India’s bright spots (vis-à-vis China) are:

• Press freedom (not a surprise!);
• Efficiency of energy use;
• Ease of getting credit, and ease of protecting investors;
• Services exports (again, hardly a surprise)

What Needs to be done

The GII underlines something we already know – India’s biggest failure as an independent nation is in the arena of literacy and basic education. No other country with which we compare ourselves has such a poor record on this basic pre-requisite of a modern country. While government initiatives like the Sarva Shiksha Abhiyan and the Right to Education Act have belatedly acknowledged this failure, I don’t see a sense of urgency in addressing this problem. This has serious implications not only for innovation but for the very existence and progress of India itself.

While we often rationalize Indian firms not embracing an R&D culture by arguing that perhaps it’s not a business imperative, the fact that Indian firms are laggards on environmental certification as well as training suggests that we are simply not investing enough in the long term future of our enterprises.
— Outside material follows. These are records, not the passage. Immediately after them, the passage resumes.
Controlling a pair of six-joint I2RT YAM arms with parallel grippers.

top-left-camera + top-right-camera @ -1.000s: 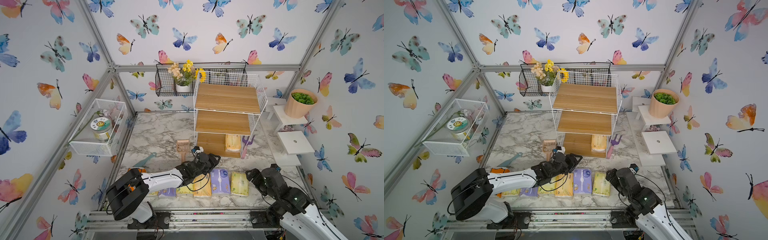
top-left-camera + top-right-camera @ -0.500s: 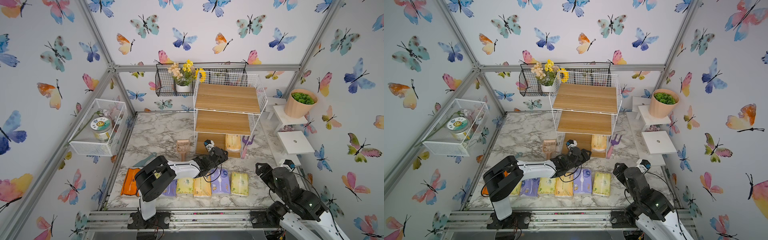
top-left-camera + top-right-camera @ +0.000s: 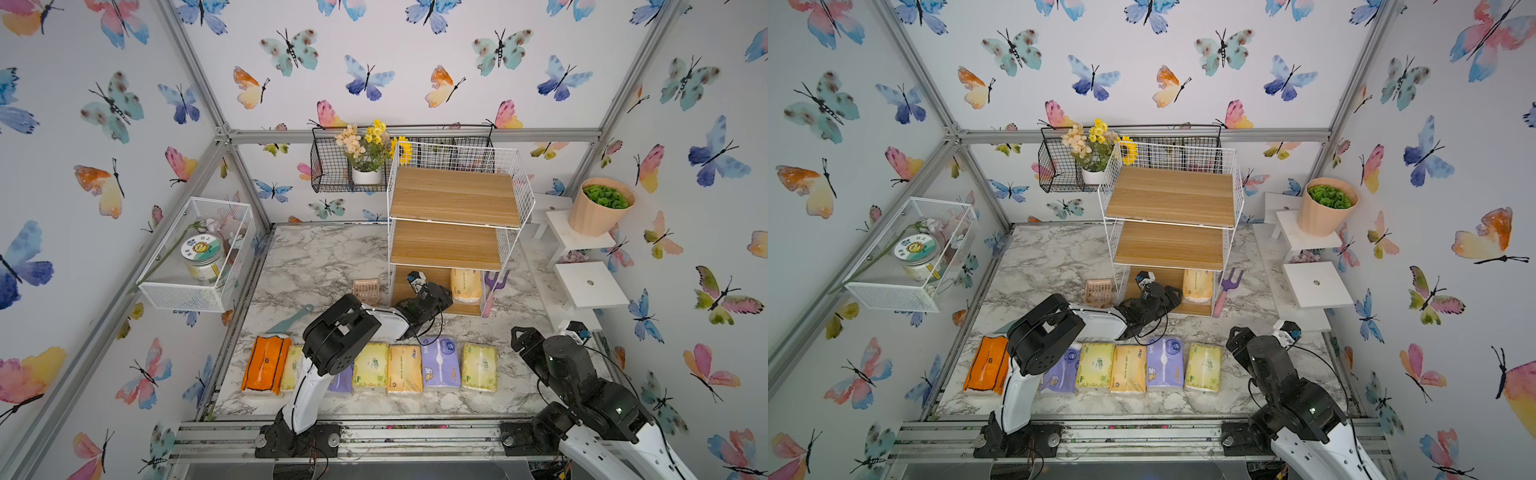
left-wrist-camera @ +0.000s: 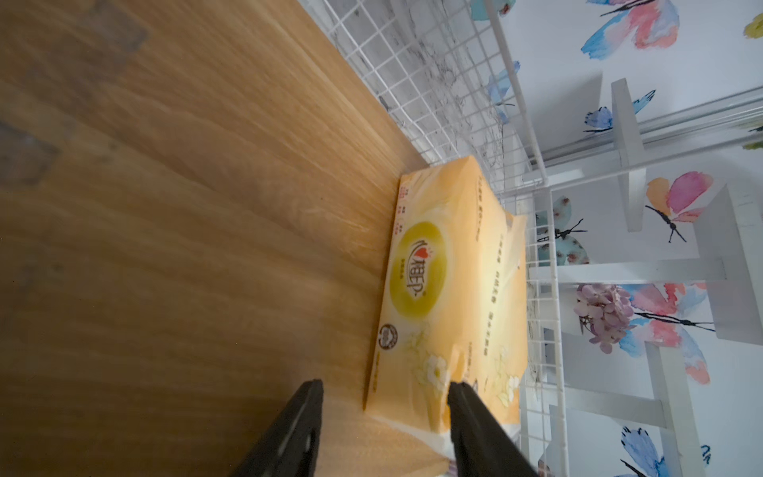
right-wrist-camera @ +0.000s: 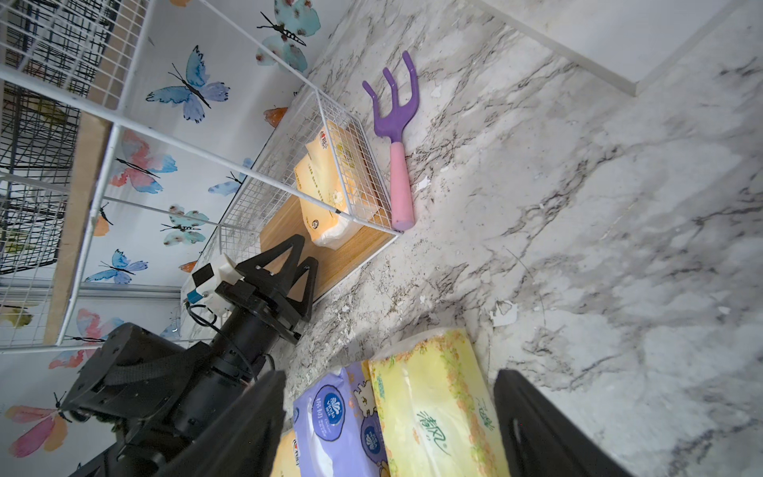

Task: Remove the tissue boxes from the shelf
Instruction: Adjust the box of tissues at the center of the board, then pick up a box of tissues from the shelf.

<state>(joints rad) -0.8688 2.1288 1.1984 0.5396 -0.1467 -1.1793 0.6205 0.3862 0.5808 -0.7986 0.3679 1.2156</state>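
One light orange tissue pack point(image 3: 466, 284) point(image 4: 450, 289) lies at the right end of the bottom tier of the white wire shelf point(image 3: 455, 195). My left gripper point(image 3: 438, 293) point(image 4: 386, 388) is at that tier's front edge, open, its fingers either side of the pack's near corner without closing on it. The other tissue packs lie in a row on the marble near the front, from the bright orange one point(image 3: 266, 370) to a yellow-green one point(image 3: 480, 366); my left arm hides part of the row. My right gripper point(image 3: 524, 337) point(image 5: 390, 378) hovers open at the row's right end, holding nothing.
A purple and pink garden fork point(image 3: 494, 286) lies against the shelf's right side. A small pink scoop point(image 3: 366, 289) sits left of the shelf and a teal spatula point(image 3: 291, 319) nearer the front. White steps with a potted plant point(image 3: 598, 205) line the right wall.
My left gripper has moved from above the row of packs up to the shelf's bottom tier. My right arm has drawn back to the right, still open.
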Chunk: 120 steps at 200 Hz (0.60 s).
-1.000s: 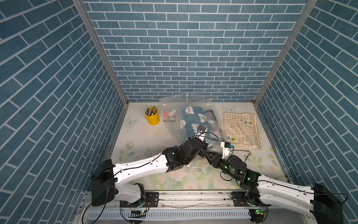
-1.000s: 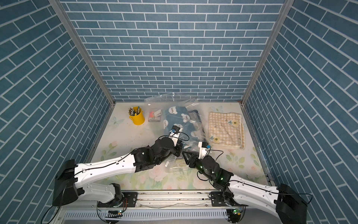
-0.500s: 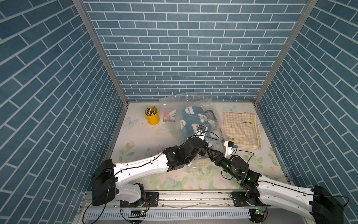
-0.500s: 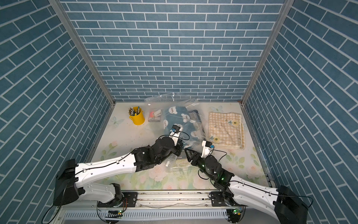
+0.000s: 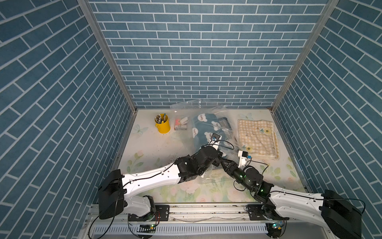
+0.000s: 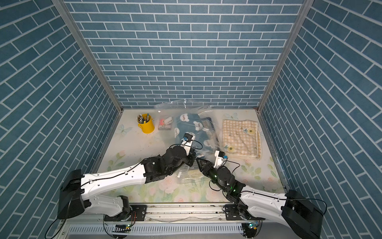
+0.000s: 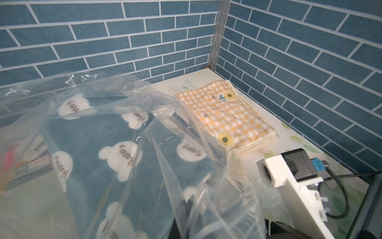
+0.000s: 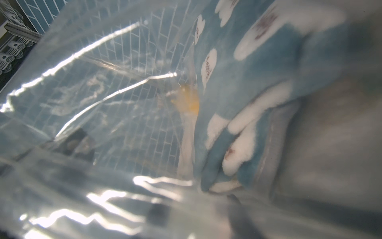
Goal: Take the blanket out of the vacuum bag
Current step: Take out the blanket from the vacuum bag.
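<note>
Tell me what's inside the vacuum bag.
A blue blanket with white bear shapes reading "Happy" lies inside the clear vacuum bag. In both top views its near end is hidden behind the left arm. Anything beneath the blanket cannot be seen.

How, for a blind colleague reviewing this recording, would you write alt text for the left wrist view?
A blue blanket with white bear shapes lies inside a clear vacuum bag, filling most of the view. Beside it on the floral table lies a folded yellow checked cloth; blue brick walls stand behind.
</note>
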Available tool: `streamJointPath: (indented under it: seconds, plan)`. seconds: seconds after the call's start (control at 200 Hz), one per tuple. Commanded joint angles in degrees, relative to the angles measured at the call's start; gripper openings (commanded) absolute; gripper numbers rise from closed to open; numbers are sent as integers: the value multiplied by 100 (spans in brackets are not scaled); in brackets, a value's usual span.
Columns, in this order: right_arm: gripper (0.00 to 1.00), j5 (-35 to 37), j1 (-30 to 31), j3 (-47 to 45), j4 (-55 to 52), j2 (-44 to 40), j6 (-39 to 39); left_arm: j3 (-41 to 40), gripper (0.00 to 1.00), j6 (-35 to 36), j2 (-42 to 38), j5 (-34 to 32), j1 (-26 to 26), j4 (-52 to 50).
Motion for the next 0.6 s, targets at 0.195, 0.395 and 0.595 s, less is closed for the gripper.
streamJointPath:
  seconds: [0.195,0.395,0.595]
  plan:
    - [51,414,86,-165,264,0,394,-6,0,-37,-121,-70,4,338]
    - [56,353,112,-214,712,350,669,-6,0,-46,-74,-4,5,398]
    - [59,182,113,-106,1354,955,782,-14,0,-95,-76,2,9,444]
This is a sobering thought as we contemplate the future of Indian business and the Indian economy, and should be an important subject for reflection by India’s leading industry associations.

Some Concluding Remarks on Innovation Indices

One problem with innovation indices such as the GII is apparent from the above observations: they are constructed on the base of very generic parameters. The variables that are used to measure the GII (like the ease of setting up a business or the ease of paying taxes) seem no different from those used to measure competitiveness or the business environment. At the same time, the GII omits relevant measures such as the level of protection for intellectual property in a particular country.

In an effort to use “objective measures,” these indices appear to be measuring phenomena that are somewhat removed from innovation per se. Instead, the simple OECD model that I adapted for use in FJ2SI seems much more relevant to measuring the environment for innovation, and the resultant innovation output.